A estas concepções tão gerais e directamente conectadas com a  sensação podemos, depois, ligar a criação do Sensacionismo – que, se o entendermos latu sensu, no conjunto das suas três dimensões (Paulismo, Interseccionismo e Sensacionismo integral), é o nome da estética que é dominante em todo o movimento órfico (Pessoa, Sá-Carneiro e o Almada de Cena do Ódio), e forma o cenário conceptual em que ocorre e se constitui a heteronímia. O próprio desenho dos heterónimos depende de formas distintas de conceber a sensação e a sua relação com o pensamento. Por exemplo, a poesia de Caeiro, o Mestre ou centro da heteronímia, toma a sensação como fulcro dos sentidos que faz, sendo clara a fórmula em que o sintetiza: «os meus pensamentos são todos sensações» (Guardador de Rebanhos, IX)). Caeiro pensa com os sentidos e, ao fazê-lo, transforma-os em modo de conhecimento.

Mas a sensação como conceito-chave da elaboração heteronímica enquanto modo de pensamento pode ter outras formulações, por exemplo: «Sentir é criar. / Sentir é pensar sem ideias, e por isso sentir é compreender, visto que o Universo não tem ideias» (Páginas Íntimas, p. 216). Deste modo, a injunção «Sê plural como o Universo!» (Páginas Íntimas, p. 94) aparece como a própria poética dessa reflexão sobre o modo de sentir como modo de conhecer.
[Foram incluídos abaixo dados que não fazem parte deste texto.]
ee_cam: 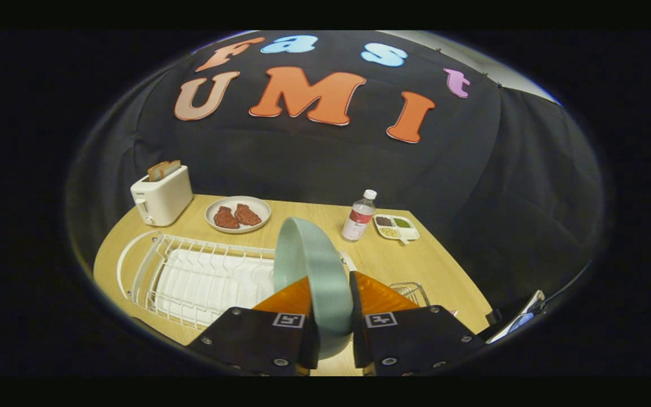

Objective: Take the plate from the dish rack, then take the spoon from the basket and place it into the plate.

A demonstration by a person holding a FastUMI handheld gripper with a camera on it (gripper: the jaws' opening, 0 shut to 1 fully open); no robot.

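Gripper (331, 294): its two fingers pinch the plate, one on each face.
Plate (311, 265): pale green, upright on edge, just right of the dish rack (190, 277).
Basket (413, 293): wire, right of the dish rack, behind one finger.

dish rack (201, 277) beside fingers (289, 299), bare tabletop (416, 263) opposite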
Pode, ainda, ler-se uma versão sensacionista da teoria das correspondências, segundo o célebre soneto baudeleireano que formula a teoria da analogia universal, assim recuperando a herança simbolista e conferindo-lhe uma qualidade gnoseológica no quadro da modernidade: «1. Entre a consciência e a sensação o sensacionismo admite, ou cria, um intermediário – assim como entre a alma e o corpo o ocultista admite um princípio intermédio. / 2. Além dos processos normais da lógica, o sensacionismo admite a sensação por analogia – a analogia oculta de uma cousa com outra como critério metafórico. / ‘Et les sons se répondent’ (Baudelaire) / 3. O sensacionista, como o ocultista, dá mais importância na imagem predominante ao invisível, sentindo tudo em relação a ele» (Sobre Orpheu, p. 89). Finalmente, Pessoa pôde conceber uma técnica da criação poética, especificamente heteronímica, que envolve uma prática radical da sensação: «Combater a escravidão mental representada pela associação de ideias. Aprender a não associar ideias, a quebrar em pedaços a alma. Saber simultanizar as sensações, dispersar o espírito por si-próprio, espalhado e disperso» (Pessoa Inédito, p. 271). Assim, a sensação aparece mais uma vez no lugar central do processo poético de Pessoa, neste caso presidindo ao que também chama desdobramento.

 

 

 

Bibl.: PESSOA, Fernando, Sobre Orpheu e o Sensacionismo, Lisboa, Assírio & Alvim, 2015;GIL, José, Fernando Pessoa ou a Metafísica das Sensações, Lisboa, Relógio d’Água, 1981; HATHERLY, Ana, «O Cubo das Sensações e Outras Práticas Sensacionistas em Alberto Caeiro», O Espaço Crítico – do Simbolismo à Vanguarda, Lisboa, Caminho, 1979.